Quite frankly, at this point, those lyrics might as well be describing the last quarter century of US foreign policy. Now, finally, we are seeing its rotten fruit, and realizing that even if everybody wants to rule the world, almost no one could actually pull it off.
That applies especially to America’s foreign policy blob, who actually had the chance to rule the world after the fall of the Soviet Union and, as we are seeing now, blew it so spectacularly that we can barely rule ourselves, let alone look after our allies.
Let me take you back over 20 years, to when Vladimir Putin first assumed power in Russia. According to then-British Defense Secretary George Robertson, who led NATO between 1999 and 2003, far from being the anti-Western caricature so many neoconservatives and flag-in-bio #Resistance types imagine, Putin approached Robertson about Russia itself joining NATO. The catch? Putin wanted to be invited into the alliance, rather than “standing in line with a lot of countries that don’t matter.”
Can you imagine what would have happened if Robertson had said “yes,” rather than (presumably) giving Putin – the head of a literal superpower, albeit a weakened one – the brush-off?
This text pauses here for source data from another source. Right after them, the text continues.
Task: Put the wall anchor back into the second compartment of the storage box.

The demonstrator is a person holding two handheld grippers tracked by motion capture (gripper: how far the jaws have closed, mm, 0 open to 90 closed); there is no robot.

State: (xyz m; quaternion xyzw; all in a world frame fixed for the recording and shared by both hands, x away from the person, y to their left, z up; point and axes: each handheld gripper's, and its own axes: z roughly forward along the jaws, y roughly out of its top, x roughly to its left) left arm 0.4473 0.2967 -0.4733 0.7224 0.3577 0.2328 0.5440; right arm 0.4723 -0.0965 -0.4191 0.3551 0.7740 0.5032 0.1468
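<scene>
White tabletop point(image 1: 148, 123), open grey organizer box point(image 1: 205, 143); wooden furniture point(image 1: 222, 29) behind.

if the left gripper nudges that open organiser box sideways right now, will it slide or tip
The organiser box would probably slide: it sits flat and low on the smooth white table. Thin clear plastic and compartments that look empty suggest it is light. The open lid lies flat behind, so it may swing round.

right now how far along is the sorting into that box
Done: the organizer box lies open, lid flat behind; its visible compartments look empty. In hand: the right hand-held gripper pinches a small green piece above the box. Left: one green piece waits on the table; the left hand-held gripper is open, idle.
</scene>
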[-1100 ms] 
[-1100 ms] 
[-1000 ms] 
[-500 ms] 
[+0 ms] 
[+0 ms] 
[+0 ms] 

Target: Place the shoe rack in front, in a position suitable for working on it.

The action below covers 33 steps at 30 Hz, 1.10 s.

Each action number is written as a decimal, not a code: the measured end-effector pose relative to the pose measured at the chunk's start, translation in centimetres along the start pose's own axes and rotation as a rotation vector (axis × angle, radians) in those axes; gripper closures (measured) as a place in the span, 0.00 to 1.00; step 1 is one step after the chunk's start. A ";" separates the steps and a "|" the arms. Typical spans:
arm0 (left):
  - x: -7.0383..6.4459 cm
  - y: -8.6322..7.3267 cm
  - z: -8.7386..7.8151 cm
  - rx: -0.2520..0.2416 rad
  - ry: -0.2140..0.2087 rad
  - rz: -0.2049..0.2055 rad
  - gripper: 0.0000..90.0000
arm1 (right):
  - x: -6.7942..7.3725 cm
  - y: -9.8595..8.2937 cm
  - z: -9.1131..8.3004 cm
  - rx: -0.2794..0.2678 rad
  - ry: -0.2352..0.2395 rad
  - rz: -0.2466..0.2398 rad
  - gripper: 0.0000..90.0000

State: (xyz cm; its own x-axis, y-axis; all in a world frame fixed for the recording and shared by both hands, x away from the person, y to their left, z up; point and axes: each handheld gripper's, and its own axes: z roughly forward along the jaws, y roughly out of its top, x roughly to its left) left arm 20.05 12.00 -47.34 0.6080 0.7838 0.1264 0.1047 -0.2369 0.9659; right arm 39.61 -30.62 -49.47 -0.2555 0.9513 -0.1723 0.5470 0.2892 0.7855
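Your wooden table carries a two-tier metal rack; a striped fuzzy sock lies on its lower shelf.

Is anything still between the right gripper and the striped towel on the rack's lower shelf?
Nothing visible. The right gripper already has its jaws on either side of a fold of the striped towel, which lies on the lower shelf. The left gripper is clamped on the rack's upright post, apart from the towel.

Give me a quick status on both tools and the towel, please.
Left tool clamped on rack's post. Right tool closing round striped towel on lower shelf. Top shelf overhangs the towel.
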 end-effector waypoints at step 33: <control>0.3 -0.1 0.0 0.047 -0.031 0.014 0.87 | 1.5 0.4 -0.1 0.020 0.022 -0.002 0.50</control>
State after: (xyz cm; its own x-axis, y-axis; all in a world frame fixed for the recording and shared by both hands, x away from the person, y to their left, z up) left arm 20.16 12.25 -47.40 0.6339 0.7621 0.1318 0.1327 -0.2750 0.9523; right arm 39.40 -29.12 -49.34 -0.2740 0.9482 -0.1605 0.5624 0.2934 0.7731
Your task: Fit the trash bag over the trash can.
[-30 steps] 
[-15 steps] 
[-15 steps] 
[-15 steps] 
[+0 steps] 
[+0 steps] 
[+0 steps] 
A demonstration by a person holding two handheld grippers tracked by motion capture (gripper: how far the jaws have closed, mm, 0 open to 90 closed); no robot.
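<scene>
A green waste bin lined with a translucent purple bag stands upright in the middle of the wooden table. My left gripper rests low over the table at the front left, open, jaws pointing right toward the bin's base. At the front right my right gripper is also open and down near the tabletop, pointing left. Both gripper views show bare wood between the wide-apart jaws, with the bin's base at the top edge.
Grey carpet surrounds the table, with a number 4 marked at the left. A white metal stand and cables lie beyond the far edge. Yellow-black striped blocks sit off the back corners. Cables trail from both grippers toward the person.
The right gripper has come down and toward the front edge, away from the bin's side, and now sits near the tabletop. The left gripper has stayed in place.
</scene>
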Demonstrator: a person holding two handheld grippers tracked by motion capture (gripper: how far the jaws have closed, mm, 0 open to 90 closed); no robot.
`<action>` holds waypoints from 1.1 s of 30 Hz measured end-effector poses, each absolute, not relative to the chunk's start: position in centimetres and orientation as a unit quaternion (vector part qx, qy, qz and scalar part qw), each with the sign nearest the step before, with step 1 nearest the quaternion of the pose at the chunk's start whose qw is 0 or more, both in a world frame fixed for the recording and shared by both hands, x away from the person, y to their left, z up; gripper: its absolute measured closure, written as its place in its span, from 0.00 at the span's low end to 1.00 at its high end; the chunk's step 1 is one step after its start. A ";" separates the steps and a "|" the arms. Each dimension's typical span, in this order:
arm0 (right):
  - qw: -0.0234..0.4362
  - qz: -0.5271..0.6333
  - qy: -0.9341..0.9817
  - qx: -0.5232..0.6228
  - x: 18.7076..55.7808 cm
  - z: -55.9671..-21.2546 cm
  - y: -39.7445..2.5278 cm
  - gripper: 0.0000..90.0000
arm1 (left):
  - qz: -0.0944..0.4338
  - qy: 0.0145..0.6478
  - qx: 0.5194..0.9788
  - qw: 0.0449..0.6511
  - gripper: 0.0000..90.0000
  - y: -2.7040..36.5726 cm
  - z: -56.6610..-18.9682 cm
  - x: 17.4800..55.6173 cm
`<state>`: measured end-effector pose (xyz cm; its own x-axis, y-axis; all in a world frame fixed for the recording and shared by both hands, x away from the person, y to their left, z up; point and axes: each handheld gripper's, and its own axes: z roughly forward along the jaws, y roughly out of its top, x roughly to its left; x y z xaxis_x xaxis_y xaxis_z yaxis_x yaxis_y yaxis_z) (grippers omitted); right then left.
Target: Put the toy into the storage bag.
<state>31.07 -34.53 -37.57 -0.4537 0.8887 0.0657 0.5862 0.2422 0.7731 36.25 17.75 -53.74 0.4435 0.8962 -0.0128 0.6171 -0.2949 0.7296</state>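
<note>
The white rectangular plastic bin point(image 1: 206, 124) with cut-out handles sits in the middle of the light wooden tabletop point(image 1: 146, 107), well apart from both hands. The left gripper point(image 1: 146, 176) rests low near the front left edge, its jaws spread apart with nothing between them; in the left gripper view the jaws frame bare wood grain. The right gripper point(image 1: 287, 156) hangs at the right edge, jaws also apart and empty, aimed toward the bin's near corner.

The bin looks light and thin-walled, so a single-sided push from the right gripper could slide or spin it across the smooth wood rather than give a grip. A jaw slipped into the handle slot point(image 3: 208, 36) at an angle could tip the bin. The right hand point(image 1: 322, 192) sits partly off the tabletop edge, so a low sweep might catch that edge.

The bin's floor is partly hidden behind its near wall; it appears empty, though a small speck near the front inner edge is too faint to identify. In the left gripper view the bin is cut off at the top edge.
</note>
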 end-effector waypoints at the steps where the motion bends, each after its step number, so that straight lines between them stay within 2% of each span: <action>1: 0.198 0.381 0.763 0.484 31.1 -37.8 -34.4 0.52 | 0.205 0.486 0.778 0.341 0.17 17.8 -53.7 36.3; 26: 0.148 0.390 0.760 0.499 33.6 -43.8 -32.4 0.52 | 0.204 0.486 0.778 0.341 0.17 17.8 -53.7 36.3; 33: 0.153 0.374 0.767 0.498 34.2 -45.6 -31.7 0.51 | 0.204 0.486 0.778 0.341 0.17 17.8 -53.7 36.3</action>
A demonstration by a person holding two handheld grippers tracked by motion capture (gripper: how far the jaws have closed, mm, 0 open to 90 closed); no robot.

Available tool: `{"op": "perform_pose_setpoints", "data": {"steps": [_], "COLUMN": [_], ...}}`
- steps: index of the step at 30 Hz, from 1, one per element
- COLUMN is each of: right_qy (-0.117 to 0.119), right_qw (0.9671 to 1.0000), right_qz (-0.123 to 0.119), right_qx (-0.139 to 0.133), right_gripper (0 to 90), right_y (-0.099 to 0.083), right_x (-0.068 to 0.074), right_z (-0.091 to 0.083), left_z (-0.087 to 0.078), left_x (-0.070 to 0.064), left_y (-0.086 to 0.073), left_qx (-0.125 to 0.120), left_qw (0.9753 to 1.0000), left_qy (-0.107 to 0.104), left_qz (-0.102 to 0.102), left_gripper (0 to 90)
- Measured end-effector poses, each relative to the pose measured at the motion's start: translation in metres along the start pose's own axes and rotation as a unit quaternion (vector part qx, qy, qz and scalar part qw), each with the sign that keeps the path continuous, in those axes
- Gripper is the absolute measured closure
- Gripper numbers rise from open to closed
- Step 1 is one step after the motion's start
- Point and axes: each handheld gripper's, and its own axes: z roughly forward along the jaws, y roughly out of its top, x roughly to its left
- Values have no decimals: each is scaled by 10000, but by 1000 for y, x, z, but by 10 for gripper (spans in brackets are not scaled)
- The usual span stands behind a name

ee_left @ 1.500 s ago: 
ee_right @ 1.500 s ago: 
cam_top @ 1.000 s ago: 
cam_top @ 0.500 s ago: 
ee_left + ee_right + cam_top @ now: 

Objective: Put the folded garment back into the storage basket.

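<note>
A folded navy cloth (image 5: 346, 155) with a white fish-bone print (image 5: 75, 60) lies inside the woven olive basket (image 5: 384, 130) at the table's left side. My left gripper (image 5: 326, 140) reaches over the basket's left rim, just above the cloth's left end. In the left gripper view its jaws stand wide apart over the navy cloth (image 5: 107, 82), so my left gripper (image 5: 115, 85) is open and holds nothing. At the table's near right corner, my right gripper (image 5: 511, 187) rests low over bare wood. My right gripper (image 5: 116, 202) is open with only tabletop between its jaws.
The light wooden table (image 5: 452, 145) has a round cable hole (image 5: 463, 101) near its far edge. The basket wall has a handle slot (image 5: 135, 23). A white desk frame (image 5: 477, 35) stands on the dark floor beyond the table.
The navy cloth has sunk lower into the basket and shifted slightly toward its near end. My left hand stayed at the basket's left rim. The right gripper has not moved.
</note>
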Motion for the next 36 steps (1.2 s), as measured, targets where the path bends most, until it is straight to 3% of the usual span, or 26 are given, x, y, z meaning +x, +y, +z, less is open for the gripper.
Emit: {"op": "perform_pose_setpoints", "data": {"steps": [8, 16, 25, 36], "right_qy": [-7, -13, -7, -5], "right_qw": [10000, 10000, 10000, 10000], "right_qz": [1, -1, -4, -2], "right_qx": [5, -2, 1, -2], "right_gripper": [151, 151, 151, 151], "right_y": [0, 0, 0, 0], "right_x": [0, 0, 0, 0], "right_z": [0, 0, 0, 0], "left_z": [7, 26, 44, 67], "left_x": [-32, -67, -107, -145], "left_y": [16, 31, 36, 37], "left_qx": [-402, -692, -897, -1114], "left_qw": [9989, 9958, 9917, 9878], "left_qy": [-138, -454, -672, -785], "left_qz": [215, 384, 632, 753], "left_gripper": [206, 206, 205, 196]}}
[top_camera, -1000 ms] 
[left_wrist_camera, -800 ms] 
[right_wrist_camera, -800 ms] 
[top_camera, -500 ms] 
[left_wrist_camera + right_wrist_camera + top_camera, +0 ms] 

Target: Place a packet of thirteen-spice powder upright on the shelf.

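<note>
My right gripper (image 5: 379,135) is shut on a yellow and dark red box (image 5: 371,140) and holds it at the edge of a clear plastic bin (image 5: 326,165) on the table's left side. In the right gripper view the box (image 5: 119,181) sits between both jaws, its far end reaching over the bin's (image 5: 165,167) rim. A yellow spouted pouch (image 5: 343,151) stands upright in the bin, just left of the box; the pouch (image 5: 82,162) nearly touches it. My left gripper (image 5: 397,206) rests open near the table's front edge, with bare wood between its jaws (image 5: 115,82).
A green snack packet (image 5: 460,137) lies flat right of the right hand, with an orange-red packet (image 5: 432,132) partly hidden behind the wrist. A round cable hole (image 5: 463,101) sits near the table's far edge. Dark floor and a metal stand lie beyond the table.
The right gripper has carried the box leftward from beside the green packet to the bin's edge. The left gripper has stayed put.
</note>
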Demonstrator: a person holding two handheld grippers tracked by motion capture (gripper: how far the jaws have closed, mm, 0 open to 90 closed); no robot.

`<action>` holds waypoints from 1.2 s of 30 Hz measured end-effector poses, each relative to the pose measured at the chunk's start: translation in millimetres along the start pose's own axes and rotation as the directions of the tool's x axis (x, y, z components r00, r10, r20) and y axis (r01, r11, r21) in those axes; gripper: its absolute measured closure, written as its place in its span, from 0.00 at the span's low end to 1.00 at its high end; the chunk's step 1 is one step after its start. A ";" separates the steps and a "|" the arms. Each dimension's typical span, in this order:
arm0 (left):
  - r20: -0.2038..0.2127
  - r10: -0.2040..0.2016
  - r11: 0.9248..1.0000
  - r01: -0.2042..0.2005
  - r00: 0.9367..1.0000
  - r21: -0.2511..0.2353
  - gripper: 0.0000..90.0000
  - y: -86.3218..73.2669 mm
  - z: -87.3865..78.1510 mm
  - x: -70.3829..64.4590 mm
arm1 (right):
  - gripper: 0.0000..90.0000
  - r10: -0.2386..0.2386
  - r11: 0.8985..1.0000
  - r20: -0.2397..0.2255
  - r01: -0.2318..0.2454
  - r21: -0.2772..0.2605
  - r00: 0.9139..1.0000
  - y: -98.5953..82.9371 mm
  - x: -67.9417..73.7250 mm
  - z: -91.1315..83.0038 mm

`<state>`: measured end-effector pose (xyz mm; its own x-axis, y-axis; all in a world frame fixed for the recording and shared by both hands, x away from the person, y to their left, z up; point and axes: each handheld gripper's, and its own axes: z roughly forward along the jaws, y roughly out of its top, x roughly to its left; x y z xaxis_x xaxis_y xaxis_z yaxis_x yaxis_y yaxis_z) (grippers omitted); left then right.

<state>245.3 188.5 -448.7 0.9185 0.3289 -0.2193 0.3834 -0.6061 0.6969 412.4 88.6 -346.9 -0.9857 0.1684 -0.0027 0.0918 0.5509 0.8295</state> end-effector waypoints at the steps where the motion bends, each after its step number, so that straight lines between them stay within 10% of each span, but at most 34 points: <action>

Actually, you don’t have to. We saw what it would’ve looked like in the aftermath of 9/11, when Putin was one of then-President Bush’s first calls. A call which, by the way, led to a working relationship between Russia and the United States throughout the War on Terror, and even prompted then-President Bush to opine that when he looked into Putin’s eyes, he saw a soul: a comment that he has since tried to unconvincingly handwave away by claiming it was only because Russia was “broke” at the time, and Putin was manipulating him. Uh huh. Look, George W. Bush was no one’s idea of a Nobel Prize winner, but no one gets to be president if they’re that dumb.
More likely, if Putin had gotten his wish to join NATO at the time, thus cementing his alliance with the West, that would have turned the organization into the biggest anti-terror coalition in the world. It would have isolated China. It would have rendered countless wars that the US has entered into with Russian proxy states, like Syria, not only unnecessary but inconceivable. Iran would never have had Russian help in building its nuclear reactors, and as a result, may even have never built them. And as for Iran’s puppets in Hamas? They’d be staring down the barrel of two out of three of the world’s superpowers supporting their enemies, if they were even still around by now.
So why aren’t we in that world? Simple: Because the Republican foreign policy elite is stuck in their mindset from 1980, and the liberal foreign policy elite is stuck in their mindset from their college postcolonial studies classes. Which has led to a foreign policy approach that, except for the brief interregnum of sanity under President Trump, essentially amounts to dropping bombs on anyone who dissents from globalist neoliberal social norms, snapping selfies with the locals, heightening regional tensions (and prolonging conflict), and then running off to DC to pat ourselves on the back for showing “global leadership.” Oh, and we must never, ever normalize relations with Russia, either because (according to Republicans) they’re still commies at heart, or because (according to Democrats) they’re too mean to their LGBTQIAOMGWTFBBQ+ population.
Which is all well and good, until you realize that this version of “global leadership” has spread the US so thin that it’s practically an open secret that once we enter a war, we either never stop (Iraq) or quit after losing embarrassingly (Afghanistan). Meanwhile, as we waste blood and treasure in every single conflict that triggers a staffer in the State Department, our enemies are growing closer together. The BRICS group (a sort of reverse NATO comprising Brazil, Russia, India, China, and South Africa) becomes more appealing to non-Western countries by the day. Where a NATO membership for Russia could have made the US and Russia isolate China, just as China and the US isolated the Soviet Union, now the US is the one being isolated by an increasingly unbreakable Russo-Chinese alliance. An alliance, by the way, that we helped create due to our actions in Ukraine, and which is now only strengthening another of Russia’s most dangerous allies, Iran. And no, they’re not just dangerous because of Israel, though make no mistake, Iran is funding attacks on Israel with money we paid it in a prisoner exchange. But no; Iran is also arming Russia. Even the Washington Post admits it. The kamikaze drones that Russia uses in its Ukraine offensive are of Iranian make.
And all the while, apologists for neoconservative bungling like Mike Pence and Nikki Haley keep protesting that we don’t have to choose between rebuilding our country and being leaders of the free world. Ironically, they’re right; the problem isn’t that we lead, it’s how. President Trump showed that all too well when he ran US foreign policy with a combination of threats, assassinations, and peace deals that ultimately resulted in zero new wars, and helped to rebuild US influence on the world stage. All it took was abandoning the bleeding-heart utopian globalism of the uniparty, and for our class of Marvel Movie-brained leaders, that was too high a cost. For them, again, with apologies to Tears for Fears, no cost is too high to defend their version of freedom and pleasure. But nothing – including their bipartisan regime – lasts forever, and everybody, including our enemies, still wants to rule the world. Whether they manage it will depend entirely on whether the US can learn its lesson from all these years turning its back on mother nature.